Уже вечерело, и они остановились на ночлег у берега маленького круглого озера, выпрягли оленей, наломали полярной березки и сварили уху из муксуна, которым кишмя кишело озеро. Другой рыбы в нем не было.
Смидовичу снова пришлось делать пометку в тетради.
— Ты что это все пишешь, Петр? — поинтересовался Теван.
— Пишу, чтобы не забыть. Вот вернусь в Москву, посмотрю записи и вспомню, что надо рассказать товарищам о ваших озерах и реках. Ведь какое богатство зря пропадает!
Так они сидели у костра, грелись, тихонько и лениво разговаривали, пока Теван не пошел спать. А Петр Гермогенович еще долго сидел у потухающего костра, шевелил палкой золу и слушал тундру.
Красноватая от закатного ночного солнца вода в озере казалась маслянистой и напоминала парчовое покрывало. В ее глади отражались прибрежные ивовые кусты. Иногда невесть откуда налетал тихий низовой ветерок, тогда вода приходила в движение, вздыхало озеро и шуршал сухой прошлогодний камыш. А то шальная рыба выскакивала из воды и тяжело, со звонким шлепком плюхалась обратно. Резко, словно плача, кричала бессонная гагара.
Само сознание, что ты здесь один, что кругом на сотни километров нет оседлого человеческого жилья, вызывало у Смидовича смешанное чувство заброшенности, отрешенности и в то же время слитности с природой, гордости за то, что новый человек все смелее приобщает к новой жизни некогда забытые края. Размечтавшись, он мысленно увидел преображенную тундру, города под стеклянными куполами, прииски драгоценных камней и курорты, где основным лечебным фактором будет чистейший, лишенный микробов воздух тундры…
Со многими директорами культбаз Смидович был хорошо знаком, не раз беседовал с ними в Доме Советов, а то и на даче и сейчас с удовольствием предвкушал уже скорую встречу с Михаилом Михайловичем Гродневым.
Смидович невольно улыбнулся, вспомнив свою первую беседу с ним.
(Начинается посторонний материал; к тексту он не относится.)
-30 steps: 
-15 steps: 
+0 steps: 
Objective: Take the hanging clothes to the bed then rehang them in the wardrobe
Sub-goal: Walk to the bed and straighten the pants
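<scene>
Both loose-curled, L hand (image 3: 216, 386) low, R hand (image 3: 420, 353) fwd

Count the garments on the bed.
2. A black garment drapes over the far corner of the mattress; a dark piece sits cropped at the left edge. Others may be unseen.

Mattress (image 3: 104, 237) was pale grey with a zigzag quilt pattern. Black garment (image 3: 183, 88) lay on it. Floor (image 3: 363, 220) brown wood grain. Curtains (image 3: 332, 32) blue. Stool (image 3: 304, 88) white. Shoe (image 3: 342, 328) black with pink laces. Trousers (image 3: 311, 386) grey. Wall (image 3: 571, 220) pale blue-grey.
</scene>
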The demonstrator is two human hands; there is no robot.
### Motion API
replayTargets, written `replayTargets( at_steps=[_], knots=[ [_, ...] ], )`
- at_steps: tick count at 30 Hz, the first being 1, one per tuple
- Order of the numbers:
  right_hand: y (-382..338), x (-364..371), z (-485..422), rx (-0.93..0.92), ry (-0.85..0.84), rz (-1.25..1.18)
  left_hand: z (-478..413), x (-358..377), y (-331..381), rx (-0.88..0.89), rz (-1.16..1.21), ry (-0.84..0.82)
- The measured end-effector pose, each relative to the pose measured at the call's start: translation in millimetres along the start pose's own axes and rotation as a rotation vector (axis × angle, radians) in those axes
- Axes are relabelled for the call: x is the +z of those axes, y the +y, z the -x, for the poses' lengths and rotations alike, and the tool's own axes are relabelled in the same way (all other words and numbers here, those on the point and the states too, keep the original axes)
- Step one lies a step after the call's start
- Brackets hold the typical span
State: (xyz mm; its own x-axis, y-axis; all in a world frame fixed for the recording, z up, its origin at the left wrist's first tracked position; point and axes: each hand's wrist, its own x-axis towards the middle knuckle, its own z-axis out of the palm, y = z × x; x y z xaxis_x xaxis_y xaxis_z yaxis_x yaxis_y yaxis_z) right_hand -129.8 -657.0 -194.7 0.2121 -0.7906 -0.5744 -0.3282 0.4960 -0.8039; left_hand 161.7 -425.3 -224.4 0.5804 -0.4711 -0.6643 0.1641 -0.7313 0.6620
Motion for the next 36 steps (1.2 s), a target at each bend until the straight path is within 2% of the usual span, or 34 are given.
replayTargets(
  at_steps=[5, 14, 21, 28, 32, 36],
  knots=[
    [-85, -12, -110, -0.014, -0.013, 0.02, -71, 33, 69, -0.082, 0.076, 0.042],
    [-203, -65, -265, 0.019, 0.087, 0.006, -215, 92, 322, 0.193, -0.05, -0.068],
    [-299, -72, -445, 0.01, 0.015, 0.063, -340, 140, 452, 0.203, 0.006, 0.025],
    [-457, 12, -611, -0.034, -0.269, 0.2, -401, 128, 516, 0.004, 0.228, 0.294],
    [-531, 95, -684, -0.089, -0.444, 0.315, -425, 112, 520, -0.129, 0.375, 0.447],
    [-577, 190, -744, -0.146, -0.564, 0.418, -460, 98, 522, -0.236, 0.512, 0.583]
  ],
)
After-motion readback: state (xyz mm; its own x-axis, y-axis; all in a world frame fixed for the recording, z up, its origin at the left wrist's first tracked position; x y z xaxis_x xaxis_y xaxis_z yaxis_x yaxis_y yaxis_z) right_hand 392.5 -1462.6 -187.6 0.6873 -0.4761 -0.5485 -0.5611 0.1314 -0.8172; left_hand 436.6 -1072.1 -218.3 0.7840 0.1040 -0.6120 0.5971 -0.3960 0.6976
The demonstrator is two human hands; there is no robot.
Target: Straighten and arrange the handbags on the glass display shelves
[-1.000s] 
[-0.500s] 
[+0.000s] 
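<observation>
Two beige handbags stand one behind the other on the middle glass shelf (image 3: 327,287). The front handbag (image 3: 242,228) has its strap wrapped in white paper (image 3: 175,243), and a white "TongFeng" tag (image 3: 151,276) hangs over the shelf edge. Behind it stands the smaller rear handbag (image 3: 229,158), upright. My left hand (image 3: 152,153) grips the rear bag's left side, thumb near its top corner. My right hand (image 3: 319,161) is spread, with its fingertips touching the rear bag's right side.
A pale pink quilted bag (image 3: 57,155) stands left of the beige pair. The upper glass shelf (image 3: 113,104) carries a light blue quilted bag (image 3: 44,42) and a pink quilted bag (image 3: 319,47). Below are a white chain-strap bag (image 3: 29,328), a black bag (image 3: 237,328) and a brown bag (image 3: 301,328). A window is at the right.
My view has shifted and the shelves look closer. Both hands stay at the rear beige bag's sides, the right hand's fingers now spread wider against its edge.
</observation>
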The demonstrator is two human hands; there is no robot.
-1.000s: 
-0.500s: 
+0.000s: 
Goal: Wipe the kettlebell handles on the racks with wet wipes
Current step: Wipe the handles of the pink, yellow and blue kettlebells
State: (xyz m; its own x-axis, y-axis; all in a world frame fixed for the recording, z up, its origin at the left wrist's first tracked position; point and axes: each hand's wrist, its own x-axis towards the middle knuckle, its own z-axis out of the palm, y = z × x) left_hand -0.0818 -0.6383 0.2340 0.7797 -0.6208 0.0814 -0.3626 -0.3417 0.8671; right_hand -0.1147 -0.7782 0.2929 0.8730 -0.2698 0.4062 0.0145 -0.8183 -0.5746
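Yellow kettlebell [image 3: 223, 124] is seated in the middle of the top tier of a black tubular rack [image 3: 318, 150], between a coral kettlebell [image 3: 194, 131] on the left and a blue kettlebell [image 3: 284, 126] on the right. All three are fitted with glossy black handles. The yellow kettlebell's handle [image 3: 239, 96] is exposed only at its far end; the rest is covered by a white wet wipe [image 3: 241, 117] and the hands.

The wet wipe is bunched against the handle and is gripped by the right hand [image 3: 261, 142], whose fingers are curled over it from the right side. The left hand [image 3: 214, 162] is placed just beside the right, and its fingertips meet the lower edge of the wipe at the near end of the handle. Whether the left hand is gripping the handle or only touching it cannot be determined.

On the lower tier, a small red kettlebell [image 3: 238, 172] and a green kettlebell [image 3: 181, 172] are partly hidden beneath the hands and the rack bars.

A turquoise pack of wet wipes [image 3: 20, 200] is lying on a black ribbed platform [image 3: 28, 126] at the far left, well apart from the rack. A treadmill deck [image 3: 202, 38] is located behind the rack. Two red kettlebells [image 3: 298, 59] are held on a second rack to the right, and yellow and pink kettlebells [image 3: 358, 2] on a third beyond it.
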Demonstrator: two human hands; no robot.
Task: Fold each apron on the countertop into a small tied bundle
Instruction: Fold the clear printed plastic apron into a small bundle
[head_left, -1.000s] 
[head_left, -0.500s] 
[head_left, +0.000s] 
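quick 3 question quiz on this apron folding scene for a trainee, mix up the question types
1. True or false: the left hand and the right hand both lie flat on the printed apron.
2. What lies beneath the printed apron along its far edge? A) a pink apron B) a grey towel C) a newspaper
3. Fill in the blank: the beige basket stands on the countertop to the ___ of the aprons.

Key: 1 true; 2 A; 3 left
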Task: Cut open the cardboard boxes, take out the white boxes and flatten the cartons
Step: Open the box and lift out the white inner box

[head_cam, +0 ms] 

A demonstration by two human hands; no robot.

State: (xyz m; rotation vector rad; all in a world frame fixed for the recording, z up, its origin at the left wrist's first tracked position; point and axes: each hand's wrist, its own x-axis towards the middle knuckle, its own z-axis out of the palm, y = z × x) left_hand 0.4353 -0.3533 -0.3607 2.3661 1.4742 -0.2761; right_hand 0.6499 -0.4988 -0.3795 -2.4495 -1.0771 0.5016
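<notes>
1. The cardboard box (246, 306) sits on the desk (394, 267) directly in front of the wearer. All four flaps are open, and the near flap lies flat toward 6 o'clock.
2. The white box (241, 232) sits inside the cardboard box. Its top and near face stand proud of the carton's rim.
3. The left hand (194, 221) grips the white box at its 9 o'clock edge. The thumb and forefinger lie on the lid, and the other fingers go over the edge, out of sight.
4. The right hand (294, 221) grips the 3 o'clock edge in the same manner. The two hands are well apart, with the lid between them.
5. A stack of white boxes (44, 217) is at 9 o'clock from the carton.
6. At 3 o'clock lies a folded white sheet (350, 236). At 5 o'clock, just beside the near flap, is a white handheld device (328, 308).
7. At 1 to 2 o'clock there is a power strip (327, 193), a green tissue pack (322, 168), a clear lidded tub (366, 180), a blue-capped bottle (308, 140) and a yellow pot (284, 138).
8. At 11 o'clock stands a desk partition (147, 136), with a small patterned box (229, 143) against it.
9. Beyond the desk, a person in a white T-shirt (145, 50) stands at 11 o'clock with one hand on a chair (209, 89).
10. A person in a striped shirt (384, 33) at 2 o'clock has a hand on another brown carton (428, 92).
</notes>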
Большой, медлительный, слегка припадающий на правую ногу, с кимовским значком на груди, Гроднев, войдя, казалось, заполнил весь просторный кабинет — и не только своим массивным телом, но и той энергией, которую излучал, лавиной вопросов, проблем, которые уже давно решил для себя и теперь лишь надеялся на одобрение. Он ни минуты не сидел на месте. Суковатая кизиловая палка, на которую он опирался при ходьбе, все время постукивала о паркет, и тем сильнее, требовательнее, чем важнее, с точки зрения Гроднева, был вопрос, который оп разбирал вместе со Смидовичем, требуя немедленного и исчерпывающего ответа.
Они расстались вполне довольные друг другом, и было это более года тому назад.
— Теван, еще далеко до культбазы? — спросил Смидович.
— Однако, сутки еще проедем. А что, Петр, притомился малость или по Софье Николаевне соскучился? — Теван лукаво сощурил глаза.